È l'uomo dell'arsenale atomico e delle nuove, modernizzate Forze Armate russe. Ma è anche una delle persone più vicine a Putin in queste settimane di guerra. Quando il presidente russo si fa fotografare a torso nudo nella foresta, o mentre pesca in qualche torrente selvaggio, molto spesso accanto a lui c'è Sergey Shoigu: oltre che ministro della Difesa è anche presidente della Società Geografica russa e i due condividono la passione per la vita all'aria aperta, oltre che per l'hockey.
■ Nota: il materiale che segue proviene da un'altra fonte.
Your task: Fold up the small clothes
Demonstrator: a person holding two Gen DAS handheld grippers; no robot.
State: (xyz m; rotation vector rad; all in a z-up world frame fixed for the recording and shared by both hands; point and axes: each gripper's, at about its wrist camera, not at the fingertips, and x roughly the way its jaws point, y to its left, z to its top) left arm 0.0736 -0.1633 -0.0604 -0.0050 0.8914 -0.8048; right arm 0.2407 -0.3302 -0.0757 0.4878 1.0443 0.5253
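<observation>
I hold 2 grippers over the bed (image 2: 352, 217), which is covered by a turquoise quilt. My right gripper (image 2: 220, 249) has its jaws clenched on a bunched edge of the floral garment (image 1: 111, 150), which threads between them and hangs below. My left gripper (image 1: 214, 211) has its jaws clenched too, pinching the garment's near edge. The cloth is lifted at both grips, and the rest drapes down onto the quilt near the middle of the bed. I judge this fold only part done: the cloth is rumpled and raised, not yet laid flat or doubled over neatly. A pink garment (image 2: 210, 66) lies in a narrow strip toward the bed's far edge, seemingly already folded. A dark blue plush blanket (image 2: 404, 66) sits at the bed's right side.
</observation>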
A Putin ha regalato due operazioni militari che hanno raggiunto con precisione chirurgica gli obiettivi: la Crimea nel 2014 e la Siria negli anni successivi. Oggi gli analisti, impegnati ad interpretare la verticale del potere al Cremlino, lo considerano tra i pochi ancora in grado di farsi ascoltare da un leader sempre più isolato e diffidente. Ma se le operazioni in Ucraina dovessero trascinarsi ancora a lungo anche la sua posizione si farebbe delicata.
Shoigu, che ieri ha annunciato che le forze missilistiche e le flotte del Nord e del Pacifico sono entrate in allerta di combattimento rafforzata, è un esemplare unico nell'entourage putiniano: è al governo senza interruzioni dal 1991, più di 30 anni di navigazione impermeabili a ogni tempesta. Eppure non è di San Pietroburgo e non era nemmeno nel Kgb. Una mosca bianca.
Lui e Putin hanno iniziato a collaborare ai tempi della seconda guerra cecena nel 1999. L'attuale presidente, allora appena nominato primo ministro, faceva il poliziotto cattivo e giurava che avrebbe catturato e ucciso i terroristi ceceni «perfino nel cesso». Shoigu era il «buono», o così, almeno così gli spin doctor del Cremlino lo raffiguravano: da ministro delle Emergenze nazionali (quella che noi chiameremmo Protezione civile, ma che in Russia è militarizzata), cercò di creare un corridoio umanitario per la popolazione civile, prima che la capitale Grozny fosse rasa al suolo dall'aviazione. Entrambi appartenevano al partito al potere, che poi diventerà l'attuale «Russia Unita» di Putin. Fino al 2012 Shoigu rimase ministro delle Emergenze per approdare poi alla Difesa.
Una carriera atipica, la sua, fin dalla provenienza. È nato nella regione di Tuva, nel Sud della Siberia al confine con la Mongolia, da un padre di etnia tuvana e da una madre russa, che però viveva a Lugansk, nell'Ucraina contesa. A far decollare le sue ambizioni fu Eltsin, che nei primi anni 90 creò il ministero delle Emergenze praticamente per lui. Nelle settimane della crisi ucraina ha assunto toni da duro, definendo «non umani» i «nazionalisti» al governo a Kiev e poi, non più tardi della metà di febbraio, smentendo con faccia da pokerista di fronte al suo collega britannico di aver in corso alcuna preparazione per un attacco. A lui viene attribuita l'ammodernamento delle strutture dell'esercito con la riduzione del ruolo dei coscritti, la formazione di unità più mobili e con maggiore potenza d'attacco, nonché la conclusione secondo tempi previsti del programma di adeguamento delle circa 5mila testate nucleari che la Russia può schierare. È stato lui a potenziare il Gru, il servizio segreto militare che ha iniziato a occuparsi di operazioni un tempo di pertinenza esclusiva del Fsb (l'ex Kgb)
Qualche anno fa, quando ancora non si pensava a una
modifica della Costituzione per consegnare a Putin il potere a vita, si fece il suo nome per la successione. Ora il suo futuro (e ormai anche quello del suo principale) sembra appeso all'andamento della campagna in Ucraina.